[What the task requires]: In your reply, reproduce the lines from the first one below to the line containing "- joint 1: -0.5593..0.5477", inclusive, exactly as they stand.
___ Provided material
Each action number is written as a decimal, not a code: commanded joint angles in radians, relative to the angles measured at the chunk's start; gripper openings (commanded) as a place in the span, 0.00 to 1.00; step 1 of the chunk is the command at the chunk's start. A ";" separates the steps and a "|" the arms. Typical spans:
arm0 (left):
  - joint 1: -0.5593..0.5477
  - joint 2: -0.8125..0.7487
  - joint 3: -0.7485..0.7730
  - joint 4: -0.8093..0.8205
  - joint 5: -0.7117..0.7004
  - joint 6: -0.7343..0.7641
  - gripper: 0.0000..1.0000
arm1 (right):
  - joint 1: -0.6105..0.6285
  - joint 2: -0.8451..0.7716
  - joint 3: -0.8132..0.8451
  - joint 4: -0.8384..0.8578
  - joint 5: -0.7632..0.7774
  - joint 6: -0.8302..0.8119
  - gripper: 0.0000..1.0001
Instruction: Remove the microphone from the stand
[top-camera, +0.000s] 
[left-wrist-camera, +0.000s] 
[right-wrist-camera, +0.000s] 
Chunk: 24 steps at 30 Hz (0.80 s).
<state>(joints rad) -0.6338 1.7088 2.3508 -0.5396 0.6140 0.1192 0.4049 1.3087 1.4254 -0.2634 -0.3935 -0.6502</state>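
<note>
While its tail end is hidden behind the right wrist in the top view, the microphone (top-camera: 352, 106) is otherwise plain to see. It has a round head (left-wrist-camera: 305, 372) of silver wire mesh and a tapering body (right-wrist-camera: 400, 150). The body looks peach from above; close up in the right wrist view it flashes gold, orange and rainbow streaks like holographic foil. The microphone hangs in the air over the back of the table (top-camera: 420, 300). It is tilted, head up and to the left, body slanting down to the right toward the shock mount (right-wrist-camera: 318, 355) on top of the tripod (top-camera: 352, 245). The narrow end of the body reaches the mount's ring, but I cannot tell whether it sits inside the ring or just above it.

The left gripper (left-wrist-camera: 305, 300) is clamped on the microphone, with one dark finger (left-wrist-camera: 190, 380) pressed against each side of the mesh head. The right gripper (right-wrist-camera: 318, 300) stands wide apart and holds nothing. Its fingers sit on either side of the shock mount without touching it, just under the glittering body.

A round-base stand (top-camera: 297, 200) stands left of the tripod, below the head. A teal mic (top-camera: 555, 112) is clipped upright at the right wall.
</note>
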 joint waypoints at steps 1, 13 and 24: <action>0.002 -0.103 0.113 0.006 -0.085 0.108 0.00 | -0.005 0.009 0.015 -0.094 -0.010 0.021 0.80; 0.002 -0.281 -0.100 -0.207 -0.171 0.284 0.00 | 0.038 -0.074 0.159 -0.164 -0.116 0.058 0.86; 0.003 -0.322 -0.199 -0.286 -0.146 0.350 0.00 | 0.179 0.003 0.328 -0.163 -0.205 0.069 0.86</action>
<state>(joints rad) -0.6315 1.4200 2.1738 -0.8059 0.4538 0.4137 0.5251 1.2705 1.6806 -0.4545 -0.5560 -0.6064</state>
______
[Solution below]:
Each action number is written as a decimal, not a code: commanded joint angles in radians, relative to the angles measured at the chunk's start; gripper openings (commanded) as a place in the span, 0.00 to 1.00; step 1 of the chunk is the command at the chunk's start. A ";" separates the steps and a "|" the arms. Typical spans:
arm0 (left):
  - joint 1: -0.5593..0.5477

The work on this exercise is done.